[Required work]: In the data that follows, find the line with "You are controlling"; transcribe it, every later line up to the one with "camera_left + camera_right", and that line as well, exactly and with no others.

[Source data]:
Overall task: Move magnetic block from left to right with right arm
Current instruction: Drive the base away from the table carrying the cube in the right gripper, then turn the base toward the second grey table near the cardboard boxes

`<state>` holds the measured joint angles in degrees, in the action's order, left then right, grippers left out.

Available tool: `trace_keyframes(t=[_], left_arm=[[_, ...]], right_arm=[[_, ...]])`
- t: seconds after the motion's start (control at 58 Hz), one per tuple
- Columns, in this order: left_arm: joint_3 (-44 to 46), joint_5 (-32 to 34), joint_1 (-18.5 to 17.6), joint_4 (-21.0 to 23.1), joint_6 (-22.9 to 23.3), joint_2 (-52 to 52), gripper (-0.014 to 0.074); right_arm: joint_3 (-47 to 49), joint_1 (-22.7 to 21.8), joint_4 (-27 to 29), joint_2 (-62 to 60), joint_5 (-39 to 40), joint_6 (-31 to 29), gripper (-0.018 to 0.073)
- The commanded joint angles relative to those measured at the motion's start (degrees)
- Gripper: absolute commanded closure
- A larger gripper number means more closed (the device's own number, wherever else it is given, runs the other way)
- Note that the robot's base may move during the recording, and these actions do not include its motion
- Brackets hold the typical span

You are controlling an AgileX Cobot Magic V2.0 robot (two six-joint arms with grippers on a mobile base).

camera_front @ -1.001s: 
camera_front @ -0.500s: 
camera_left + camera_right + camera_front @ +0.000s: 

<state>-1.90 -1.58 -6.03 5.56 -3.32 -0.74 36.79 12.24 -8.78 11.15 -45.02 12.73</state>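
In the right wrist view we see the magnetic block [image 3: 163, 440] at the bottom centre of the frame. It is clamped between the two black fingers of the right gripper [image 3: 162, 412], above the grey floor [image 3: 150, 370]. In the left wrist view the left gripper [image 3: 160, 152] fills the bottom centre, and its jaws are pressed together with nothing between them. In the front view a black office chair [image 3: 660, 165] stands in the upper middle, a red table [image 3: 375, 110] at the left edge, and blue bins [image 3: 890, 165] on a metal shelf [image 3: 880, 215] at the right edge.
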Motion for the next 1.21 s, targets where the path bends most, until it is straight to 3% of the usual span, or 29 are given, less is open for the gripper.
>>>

[Answer]:
You are controlling an AgileX Cobot Magic V2.0 robot (two six-joint arms with grippers on a mobile base).

camera_front @ -1.001s: 
camera_front @ -0.500s: 
camera_left + camera_right + camera_front @ +0.000s: 

This exercise has now been finished.